Available data

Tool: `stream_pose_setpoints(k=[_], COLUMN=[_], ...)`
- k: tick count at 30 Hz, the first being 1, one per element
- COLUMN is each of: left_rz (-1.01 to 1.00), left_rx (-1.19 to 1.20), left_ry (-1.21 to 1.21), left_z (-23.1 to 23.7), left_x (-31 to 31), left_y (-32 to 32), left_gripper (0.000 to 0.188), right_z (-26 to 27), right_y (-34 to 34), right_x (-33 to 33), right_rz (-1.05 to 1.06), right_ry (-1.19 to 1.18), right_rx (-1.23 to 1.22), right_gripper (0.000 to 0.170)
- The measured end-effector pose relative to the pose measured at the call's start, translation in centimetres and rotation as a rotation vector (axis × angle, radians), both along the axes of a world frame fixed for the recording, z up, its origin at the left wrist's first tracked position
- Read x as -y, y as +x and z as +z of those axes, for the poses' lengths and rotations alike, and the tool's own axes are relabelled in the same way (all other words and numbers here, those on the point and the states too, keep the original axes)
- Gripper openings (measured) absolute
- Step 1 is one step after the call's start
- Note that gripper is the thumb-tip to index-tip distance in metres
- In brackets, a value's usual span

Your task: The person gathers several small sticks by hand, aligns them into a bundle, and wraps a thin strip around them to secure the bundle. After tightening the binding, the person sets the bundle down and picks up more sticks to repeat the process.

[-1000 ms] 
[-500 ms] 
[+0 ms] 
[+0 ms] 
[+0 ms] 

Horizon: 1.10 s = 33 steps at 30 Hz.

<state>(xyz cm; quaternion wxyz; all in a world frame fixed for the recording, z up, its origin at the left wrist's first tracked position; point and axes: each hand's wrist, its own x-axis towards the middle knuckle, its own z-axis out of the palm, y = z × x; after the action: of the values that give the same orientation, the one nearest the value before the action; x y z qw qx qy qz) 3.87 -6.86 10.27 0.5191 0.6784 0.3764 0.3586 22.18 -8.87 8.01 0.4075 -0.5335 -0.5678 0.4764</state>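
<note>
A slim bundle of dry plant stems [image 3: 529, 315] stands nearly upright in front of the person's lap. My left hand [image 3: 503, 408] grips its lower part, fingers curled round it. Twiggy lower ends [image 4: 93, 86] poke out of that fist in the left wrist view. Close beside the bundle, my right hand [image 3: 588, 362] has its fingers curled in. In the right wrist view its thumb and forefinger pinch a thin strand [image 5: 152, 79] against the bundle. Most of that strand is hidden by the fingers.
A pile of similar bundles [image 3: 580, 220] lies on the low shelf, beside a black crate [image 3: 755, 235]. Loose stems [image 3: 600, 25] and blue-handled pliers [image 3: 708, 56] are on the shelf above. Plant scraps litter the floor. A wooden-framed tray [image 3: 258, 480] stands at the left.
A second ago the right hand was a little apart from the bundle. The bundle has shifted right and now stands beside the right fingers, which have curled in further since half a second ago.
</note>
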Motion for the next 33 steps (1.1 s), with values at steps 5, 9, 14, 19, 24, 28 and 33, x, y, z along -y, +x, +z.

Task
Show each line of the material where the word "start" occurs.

Exercise solution
- The measured end-effector pose relative to the pose measured at the call's start, translation in centimetres and rotation as a rotation vector (axis × angle, radians), both along the axes of a world frame fixed for the recording, z up, its origin at the left wrist's first tracked position
- Step 1 is one step after the call's start

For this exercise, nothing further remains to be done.